Item 5. Interests of Named Experts and Counsel

The validity of the issuance of the shares of Common Stock offered hereby will be passed upon for the Company by Steven R. Mackey, Vice President, Secretary and General Counsel of the Company. Mr. Mackey presently owns shares of Common Stock of the Company.

Item 6. Indemnification of Officers and Directors

The Fourteenth Article of the Company's Restated Certificate of Incorporation provides for the indemnification by the Company of any director, officer or employee of the Company or any of its subsidiaries in connection with any claim, action, suit or proceeding brought or threatened by reason of such position with the Company or any of its subsidiaries. The stockholders of the Company on March 4, 1987, approved an amendment to the Restated Certificate of Incorporation which (i) limited or in certain circumstances eliminated the personal liability of a director to the Company or to its stockholders for monetary damages for breach of fiduciary duty as a director as authorized by Section 102(b) of the Delaware General Corporation Law, (ii) expanded the Company's indemnification of its officers and directors as provided by Section 145 of the Delaware General Corporation Law; provided, however, that the directors remain subject to personal liability for breaches of the duty of loyalty, acts committed in bad faith or intentional misconduct, the payment of an unlawful dividend or any transaction from which the directors received an improper personal benefit, and
(iii) permitted the Company as provided in Section 145 of the Delaware General Corporation Law to maintain insurance to protect itself and any director, officer, employee or agent of the Company. The Company presently maintains in effect a liability insurance policy covering officers and directors.

Item 7. Exemption From Registration Claimed - Not applicable.

Item 8. Exhibits

The following are filed as exhibits to this Registration Statement:

4.1 Restated Certificate of Incorporation and Amendment to Restated Certificate of Incorporation of Registrant are incorporated herein by reference to Registrant's Annual Report filed with the Securities and Exchange Commission on Form 10-K for the 1996 fiscal year.

4.2 Bylaws of Registrant incorporated by reference to Registrant's Annual Report on Form 10-K filed with the Securities and Exchange Commission for the fiscal year ended September 30, 1996.

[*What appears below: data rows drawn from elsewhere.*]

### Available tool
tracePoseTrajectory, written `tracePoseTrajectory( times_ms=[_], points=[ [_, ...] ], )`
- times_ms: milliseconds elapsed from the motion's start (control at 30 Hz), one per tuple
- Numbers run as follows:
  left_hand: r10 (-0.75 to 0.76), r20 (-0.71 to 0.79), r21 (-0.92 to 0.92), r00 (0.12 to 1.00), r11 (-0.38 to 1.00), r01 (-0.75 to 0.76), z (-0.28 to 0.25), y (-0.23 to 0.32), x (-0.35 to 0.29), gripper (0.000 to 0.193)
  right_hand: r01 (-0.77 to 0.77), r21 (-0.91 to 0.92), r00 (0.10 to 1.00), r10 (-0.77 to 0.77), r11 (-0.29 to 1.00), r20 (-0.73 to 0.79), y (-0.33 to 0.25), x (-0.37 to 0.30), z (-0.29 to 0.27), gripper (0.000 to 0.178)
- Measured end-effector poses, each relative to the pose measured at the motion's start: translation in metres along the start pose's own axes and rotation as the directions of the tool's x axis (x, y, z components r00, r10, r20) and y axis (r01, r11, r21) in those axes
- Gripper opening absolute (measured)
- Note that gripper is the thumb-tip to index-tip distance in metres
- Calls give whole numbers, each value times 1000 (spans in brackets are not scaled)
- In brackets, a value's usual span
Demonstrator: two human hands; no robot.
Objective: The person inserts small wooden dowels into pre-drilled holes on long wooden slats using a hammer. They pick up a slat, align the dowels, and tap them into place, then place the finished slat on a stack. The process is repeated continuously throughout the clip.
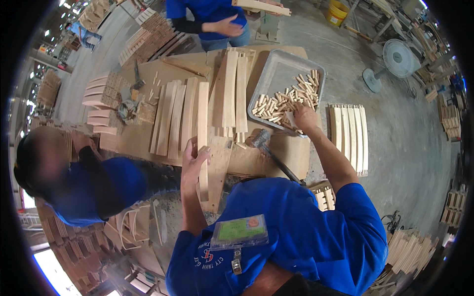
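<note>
My left hand (pixel 193 160) is wrapped round the lower part of a long, pale wooden slat (pixel 203 108), held upright in the view above the workbench (pixel 286 155). My right hand (pixel 305 117) reaches into a grey tray (pixel 261 78) at the bench's right side. Its fingers curl down into a pile of short wooden dowels (pixel 279 103); what they grip is hidden. Something white shows beside those fingers. Between my hands, thicker slats (pixel 229 91) lie with dowels in their near ends. A hammer (pixel 261 139) rests nearer to me, its handle pointing toward my body.
More slats (pixel 170 118) lie left of my left hand, near a second hammer (pixel 138 79) and stacked curved pieces (pixel 101 91). Co-workers in blue stand at the far side (pixel 207 24) and left (pixel 108 187). Doweled slats (pixel 348 138) and a fan (pixel 397 59) are at right.
</note>
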State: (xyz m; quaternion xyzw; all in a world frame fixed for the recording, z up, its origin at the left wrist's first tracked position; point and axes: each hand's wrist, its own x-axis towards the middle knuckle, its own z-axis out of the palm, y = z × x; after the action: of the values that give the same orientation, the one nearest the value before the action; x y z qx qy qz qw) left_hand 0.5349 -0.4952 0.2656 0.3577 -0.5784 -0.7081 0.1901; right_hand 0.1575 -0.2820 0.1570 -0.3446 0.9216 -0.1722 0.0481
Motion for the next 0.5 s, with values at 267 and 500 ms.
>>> tracePoseTrajectory(
  times_ms=[267, 500],
  points=[
    [30, 201, -4, 979, 1000, -30, 37, 7, 6, 38, 10, 109, 998, -4, 994, -61, 13, -7, -6, 24],
    [58, 372, 218, 926, 965, -148, 79, 27, 7, 45, 86, 143, 996, -83, 986, -29, 24, -7, -7, 18]
  ],
)
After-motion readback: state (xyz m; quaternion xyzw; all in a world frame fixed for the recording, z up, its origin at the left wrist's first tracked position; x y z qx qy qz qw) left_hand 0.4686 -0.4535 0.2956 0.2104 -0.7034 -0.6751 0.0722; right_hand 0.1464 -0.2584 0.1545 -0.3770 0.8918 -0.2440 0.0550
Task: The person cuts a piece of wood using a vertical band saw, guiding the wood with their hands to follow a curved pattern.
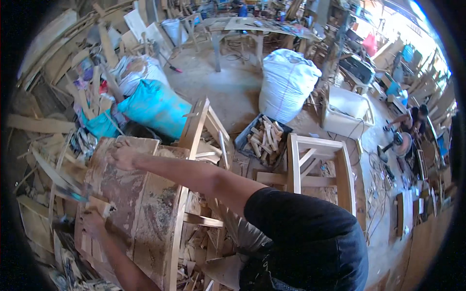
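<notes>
A large, worn wooden panel (131, 194) with reddish stains lies tilted across a wooden frame in front of me. My right hand (121, 156) reaches far across and grips the panel's far top edge. My left hand (92, 222) holds its near left edge, fingers curled over the side, just below a small pale wood block (100, 205). A blurred strip of wood (58, 180) sticks out to the left of the panel. My dark shirt fills the lower right.
Scrap wood piles up on the left and below. A teal sack (155, 107), a big white bag (287, 82), a crate of offcuts (263, 136), an unfinished wooden frame (318, 165) and a white bin (347, 115) stand behind. Another person (412, 121) crouches far right.
</notes>
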Available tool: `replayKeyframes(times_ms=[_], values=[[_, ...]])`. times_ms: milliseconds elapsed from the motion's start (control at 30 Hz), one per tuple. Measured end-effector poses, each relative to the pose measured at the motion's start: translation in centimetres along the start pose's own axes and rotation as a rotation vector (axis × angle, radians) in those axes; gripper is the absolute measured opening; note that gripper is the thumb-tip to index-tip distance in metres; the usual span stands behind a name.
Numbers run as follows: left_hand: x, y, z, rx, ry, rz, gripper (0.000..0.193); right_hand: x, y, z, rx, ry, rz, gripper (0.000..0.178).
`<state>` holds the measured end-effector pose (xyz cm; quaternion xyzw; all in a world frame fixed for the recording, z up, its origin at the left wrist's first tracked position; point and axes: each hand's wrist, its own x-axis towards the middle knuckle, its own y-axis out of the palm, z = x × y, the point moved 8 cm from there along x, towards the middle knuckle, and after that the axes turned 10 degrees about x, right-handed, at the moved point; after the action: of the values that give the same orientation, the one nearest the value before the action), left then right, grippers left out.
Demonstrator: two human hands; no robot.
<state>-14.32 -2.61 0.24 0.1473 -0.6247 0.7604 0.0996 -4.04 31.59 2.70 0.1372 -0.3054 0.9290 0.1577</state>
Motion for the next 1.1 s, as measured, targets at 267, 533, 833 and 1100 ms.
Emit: replayKeyframes(times_ms=[267, 533, 833, 1100], values=[[2.2, 1.3, -1.4, 0.094, 0.054, 0.032, 0.057, -16.7, -14.6, -3.6, 0.152, -0.035, -0.422, 0.052], [3.1, 3.7, 0.0, 0.19, 0.149, 0.063, 0.058, -42.8, -17.9, -10.0, 0.19, 0.367, -0.577, 0.043], [2.3, 4.9, 7.9, -0.089, 0.072, 0.15, 0.059, -64.5, -12.7, -20.7, -0.049, 0.742, -0.381, 0.039], [-14.2, -3.9, 6.0, -0.424, 0.276, 0.032, 0.05, -54.0, -8.7, -18.4, 0.012, 0.514, -0.293, 0.029]])
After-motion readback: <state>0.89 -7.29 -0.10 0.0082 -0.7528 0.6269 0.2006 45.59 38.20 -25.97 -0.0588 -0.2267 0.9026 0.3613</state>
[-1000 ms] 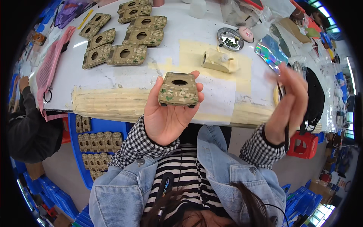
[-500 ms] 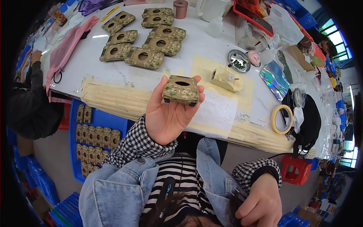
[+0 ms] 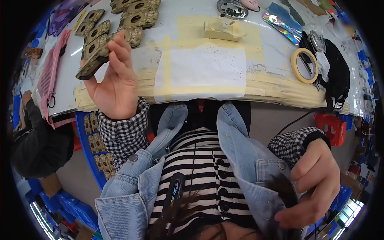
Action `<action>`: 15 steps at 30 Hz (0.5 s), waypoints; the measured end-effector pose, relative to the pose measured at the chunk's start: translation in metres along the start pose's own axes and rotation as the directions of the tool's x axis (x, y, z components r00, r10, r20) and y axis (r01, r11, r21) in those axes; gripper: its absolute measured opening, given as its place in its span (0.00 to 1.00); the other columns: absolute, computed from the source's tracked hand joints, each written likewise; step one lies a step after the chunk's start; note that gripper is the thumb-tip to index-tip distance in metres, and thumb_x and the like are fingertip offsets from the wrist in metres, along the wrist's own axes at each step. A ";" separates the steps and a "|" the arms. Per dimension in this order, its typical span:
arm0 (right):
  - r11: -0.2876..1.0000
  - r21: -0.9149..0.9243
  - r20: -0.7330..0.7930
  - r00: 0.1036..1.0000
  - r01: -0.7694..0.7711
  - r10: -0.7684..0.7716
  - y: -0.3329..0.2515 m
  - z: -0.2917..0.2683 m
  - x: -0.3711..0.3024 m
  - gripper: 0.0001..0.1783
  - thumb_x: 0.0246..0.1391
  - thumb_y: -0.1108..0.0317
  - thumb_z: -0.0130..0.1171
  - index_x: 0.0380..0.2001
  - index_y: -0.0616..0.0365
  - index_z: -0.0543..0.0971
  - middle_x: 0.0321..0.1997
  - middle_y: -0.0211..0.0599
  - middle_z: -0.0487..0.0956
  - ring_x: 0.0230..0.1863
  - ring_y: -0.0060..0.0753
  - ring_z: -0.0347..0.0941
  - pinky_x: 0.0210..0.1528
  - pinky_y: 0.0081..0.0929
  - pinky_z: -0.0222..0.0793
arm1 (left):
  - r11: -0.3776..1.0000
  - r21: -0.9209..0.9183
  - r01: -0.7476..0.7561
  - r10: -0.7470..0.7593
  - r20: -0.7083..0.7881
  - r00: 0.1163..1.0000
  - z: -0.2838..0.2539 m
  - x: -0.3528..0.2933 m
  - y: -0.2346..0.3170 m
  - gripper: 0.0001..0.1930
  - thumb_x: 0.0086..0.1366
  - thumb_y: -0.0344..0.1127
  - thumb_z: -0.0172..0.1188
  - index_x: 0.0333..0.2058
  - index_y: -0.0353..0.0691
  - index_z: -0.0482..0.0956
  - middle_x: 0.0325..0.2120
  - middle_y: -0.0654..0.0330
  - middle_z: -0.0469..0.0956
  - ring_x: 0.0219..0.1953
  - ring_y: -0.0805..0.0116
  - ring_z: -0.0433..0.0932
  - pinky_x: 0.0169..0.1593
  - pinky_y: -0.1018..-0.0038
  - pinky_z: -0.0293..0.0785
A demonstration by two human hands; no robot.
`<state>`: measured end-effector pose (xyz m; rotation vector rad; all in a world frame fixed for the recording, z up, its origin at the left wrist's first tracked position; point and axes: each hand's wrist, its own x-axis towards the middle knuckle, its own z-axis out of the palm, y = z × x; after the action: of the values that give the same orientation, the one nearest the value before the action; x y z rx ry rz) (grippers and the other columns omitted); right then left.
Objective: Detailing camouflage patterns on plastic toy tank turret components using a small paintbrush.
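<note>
My left hand (image 3: pixel 117 90) is closed on a camouflage-patterned toy tank hull (image 3: pixel 90 67), tilted over the left part of the table. Thumb and fingers grip its edges, and its top opening faces away from view. Right behind it lie several matching hulls with round holes, the nearest partly covered by my fingers. My right hand (image 3: pixel 318 180) hangs at the lower right beside my denim jacket, off the table. Its fingers are loosely bent, with a gap to the thumb, and nothing shows in them.
White paper (image 3: pixel 200 72) with tiny dark specks lies on the taped table edge. Behind it stand a tape-covered block (image 3: pixel 222 32) and a metal dish (image 3: pixel 236 14) of small dark green parts. A tape roll (image 3: pixel 295 68) lies right; a blue tray (image 3: pixel 87 148) of hulls sits lower left.
My left hand has carried the hull left and tipped it on edge. The right hand has shifted right, its fingers loosening. The view has tilted down toward my body.
</note>
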<state>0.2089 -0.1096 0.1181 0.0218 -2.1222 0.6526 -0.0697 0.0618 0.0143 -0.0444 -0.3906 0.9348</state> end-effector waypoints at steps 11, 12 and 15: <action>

5.1 Opinion of Steven R. Mackey as to the legality of shares of Common Stock being registered.

23.1 Consent of Ernst & Young LLP.

23.2 Consent of Steven R. Mackey (contained in his opinion filed as Exhibit 5.1.)


99.1 Helmerich & Payne, Inc. 2000 Stock Incentive Plan incorporated by reference to Exhibit "A" of Registrant's Proxy Statement dated January 26, 2001.

99.2 Forms of Stock Option Agreement entitled (i) Restricted Stock Award Agreement, (ii) Incentive Stock Option Agreement, and
(iii) Nonqualified Stock Option Agreement.

Item 9. Undertakings

(a) The undersigned Registrant hereby undertakes:

(1) To file, during any period in which offers or sales are being made, a post-effective amendment to this Registration Statement;

(i) To include any prospectus required by
Section 10(a)(3) of the Securities Act of 1933;

(ii) To reflect in the prospectus any facts or events arising after the effective date of the Registration Statement (or the most recent post-effective amendment thereof) which, individually or in the aggregate, represent a fundamental change in the information set forth in the Registration Statement;

(iii) To include any material information with respect to the plan of distribution not previously disclosed in the Registration Statement or any material change to such information in the Registration Statement;

Provided, however, that Paragraphs (a)(1)(i) and
(a)(1)(ii) do not apply if the information required to be included in a post-effective amendment by those paragraphs is contained in periodic reports filed by the Registrant pursuant to Section 13 or Section 15(d) of the Securities Exchange Act of 1934 that are incorporated by reference in the Registration Statement.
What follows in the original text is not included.